[ietf-nntp] Re: ietf-nntp Niggles

Mon Dec 8 11:54:47 PST 2003

Charles Lindsey said:
> P1.

In future, please use section numbers rather than page numbers, or use
both. It makes it easier to find in the source. Thanks.

>    UNIX is a registered trademark of the X/Open Company Ltd.
> 
> Is that still correct this week? And if it is, is it "Ltd" or "Inc".

It's "The Open Group" (who were X/Open). See <http://lwn.net/Articles/33409/>.

> P17.
>    o  A message-id MUST NOT contain octets other than printable US-ASCII
>       characters.
> 
> Is is sufficiently clear that SP is "non-printable"?

Yes. The term is adequately defined in both sections 2 and 9.

>    This specification does not describe how the message-id of an article
>    is determined.
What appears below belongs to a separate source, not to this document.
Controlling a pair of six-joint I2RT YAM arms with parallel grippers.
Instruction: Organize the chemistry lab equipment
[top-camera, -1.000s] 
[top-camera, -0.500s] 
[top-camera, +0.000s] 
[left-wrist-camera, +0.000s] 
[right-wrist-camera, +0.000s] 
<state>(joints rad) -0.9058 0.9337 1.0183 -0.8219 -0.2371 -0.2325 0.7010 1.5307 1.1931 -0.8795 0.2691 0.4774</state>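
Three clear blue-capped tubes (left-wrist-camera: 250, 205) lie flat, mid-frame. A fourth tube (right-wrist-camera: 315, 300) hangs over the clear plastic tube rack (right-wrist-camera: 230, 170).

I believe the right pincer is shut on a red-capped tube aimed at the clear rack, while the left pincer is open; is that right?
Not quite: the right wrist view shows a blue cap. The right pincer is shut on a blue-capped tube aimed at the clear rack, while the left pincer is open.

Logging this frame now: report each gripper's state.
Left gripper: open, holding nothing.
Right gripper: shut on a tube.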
If the server does not have any way to determine a
>    message-id from the article itself, it MUST synthesise one (this
>    specification does not require the article to be changed as a
>    result).
> 
> This not immediately clear to those who have not followed our discussions.
> Some reference to Appendix B2 would be helpful here.

Added.

> P25.
>    An NNTP client may cache the results of this command, but MUST NOT
>                   ^^^
> 		  MAY

Done.

> Now that we have at last defined an extension that has a parameter, please can
> we have an example here. e.g.:
>       [S] HDR ALL

Done.

> P29.
>    o  new articles may be added with article numbers greater than the
>       reported high water mark (if an article that was the one with the
>       highest number has been removed, the next new article will not
>                                                             ^^^^
> 							    may
>       have the number one greater than the reported high water mark)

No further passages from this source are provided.